NEW ORLEANS – The City of New Orleans deadline to have 15,000 catch basins cleaned in 120 days is up at the end of this month. This Wednesday morning Eyewitness New checked in to see the progress.

At St. Charles and Poydras is where one crew began their work. But, just in the last few days, over 70,000 pounds of Mardi Gras beads have been picked up out of the catch basins that line St. Charles between Lee Circle and Poydras.

The city is over 80 percent finished with its emergency cleaning work.

"We've had up to 23 trucks per day," Dani Galloway said.

Galloway is Interim Director for the Department of Public Works.

"We've worked 7 days a week, sun up to sun down."

She explained, despite some initial setbacks with contractors, the city is on track to meet its goal. But what does having 15,000 basins cleaned do for flood protection?

"It means, you know, basically that 30 percent of the catch basins have been cleaned."

That's more in one year than in previous years. And cleaner basins means it could help prevent flooding.

Eyewitness News then went back to a trouble spot near Rocheblave and General Taylor. A homeowner there last September, told us he had been reporting the backup issue for years. Wednesday he said the city actually came out about two weeks ago to clean it, but it still barely drains.
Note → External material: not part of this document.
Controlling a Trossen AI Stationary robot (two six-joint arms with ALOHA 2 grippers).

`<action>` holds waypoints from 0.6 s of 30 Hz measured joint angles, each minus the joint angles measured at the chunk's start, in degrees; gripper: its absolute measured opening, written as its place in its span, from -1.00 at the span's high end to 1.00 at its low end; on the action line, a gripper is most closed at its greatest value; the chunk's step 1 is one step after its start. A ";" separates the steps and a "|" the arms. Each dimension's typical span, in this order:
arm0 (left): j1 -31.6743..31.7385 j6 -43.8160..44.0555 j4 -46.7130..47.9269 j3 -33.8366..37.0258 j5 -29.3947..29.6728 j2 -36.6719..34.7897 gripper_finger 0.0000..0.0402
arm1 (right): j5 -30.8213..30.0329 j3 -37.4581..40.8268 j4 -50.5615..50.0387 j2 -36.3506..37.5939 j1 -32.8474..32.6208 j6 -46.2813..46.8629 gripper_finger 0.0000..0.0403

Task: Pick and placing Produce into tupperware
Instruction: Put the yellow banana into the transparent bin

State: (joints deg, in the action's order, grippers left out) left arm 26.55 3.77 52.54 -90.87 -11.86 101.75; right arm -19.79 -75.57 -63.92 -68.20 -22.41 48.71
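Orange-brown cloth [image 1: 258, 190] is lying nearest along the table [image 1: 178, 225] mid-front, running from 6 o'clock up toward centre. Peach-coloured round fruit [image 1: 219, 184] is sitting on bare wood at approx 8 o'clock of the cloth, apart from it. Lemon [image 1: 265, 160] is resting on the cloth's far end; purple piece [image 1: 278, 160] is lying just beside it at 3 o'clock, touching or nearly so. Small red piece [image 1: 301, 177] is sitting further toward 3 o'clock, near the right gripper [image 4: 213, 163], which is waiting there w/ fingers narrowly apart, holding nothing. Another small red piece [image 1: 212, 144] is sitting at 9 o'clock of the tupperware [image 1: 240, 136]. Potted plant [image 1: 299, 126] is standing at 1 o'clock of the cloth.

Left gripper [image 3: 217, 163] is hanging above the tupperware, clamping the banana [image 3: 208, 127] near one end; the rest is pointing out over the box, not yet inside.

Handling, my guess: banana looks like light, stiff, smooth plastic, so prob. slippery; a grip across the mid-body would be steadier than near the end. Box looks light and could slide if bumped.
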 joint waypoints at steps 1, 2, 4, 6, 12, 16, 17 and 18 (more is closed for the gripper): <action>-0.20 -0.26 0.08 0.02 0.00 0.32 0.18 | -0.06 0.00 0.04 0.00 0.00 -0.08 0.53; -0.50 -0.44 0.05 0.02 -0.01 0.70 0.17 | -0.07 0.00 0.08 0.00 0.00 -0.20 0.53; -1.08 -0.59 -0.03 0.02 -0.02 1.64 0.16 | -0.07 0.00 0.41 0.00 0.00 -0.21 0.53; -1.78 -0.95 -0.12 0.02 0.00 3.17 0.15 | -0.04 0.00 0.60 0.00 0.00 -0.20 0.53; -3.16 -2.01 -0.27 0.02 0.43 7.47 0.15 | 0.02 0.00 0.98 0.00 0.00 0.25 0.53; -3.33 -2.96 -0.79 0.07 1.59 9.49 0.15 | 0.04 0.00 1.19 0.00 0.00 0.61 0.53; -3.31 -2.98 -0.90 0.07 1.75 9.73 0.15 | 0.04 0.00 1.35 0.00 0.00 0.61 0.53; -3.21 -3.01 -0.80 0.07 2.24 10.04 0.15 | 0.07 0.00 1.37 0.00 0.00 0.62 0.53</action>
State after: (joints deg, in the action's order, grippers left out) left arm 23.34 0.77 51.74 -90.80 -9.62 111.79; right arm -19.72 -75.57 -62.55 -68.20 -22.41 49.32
"The water stays there for a certain length of time when it does rain hard, I can't get in and out of my house," Willie Jefferson said.

Jefferson told Eyewitness News the cleaning is an improvement over how slowly it had drained before, but he thinks the issue is a broken pipe under the street.

"We might have about 2-3 feet of water here."

Jefferson, for now, has to keep waiting for more answers. Meanwhile, Galloway estimated, over 1,800 basins have been repaired since last October. And she said, this year, there's a new maintenance plan.

"Our goal is to get 8,000 cleaned per year, which is almost double from what we have been doing."

But she added, in order for basins to stay clear, the public has to help keep them from getting clogged, and for broken ones to be reported.

"We really need the help of New Orleanians," Galloway said.

Galloway also noted that another check of catch basins will be done for Mardi Gras debris following the parade season.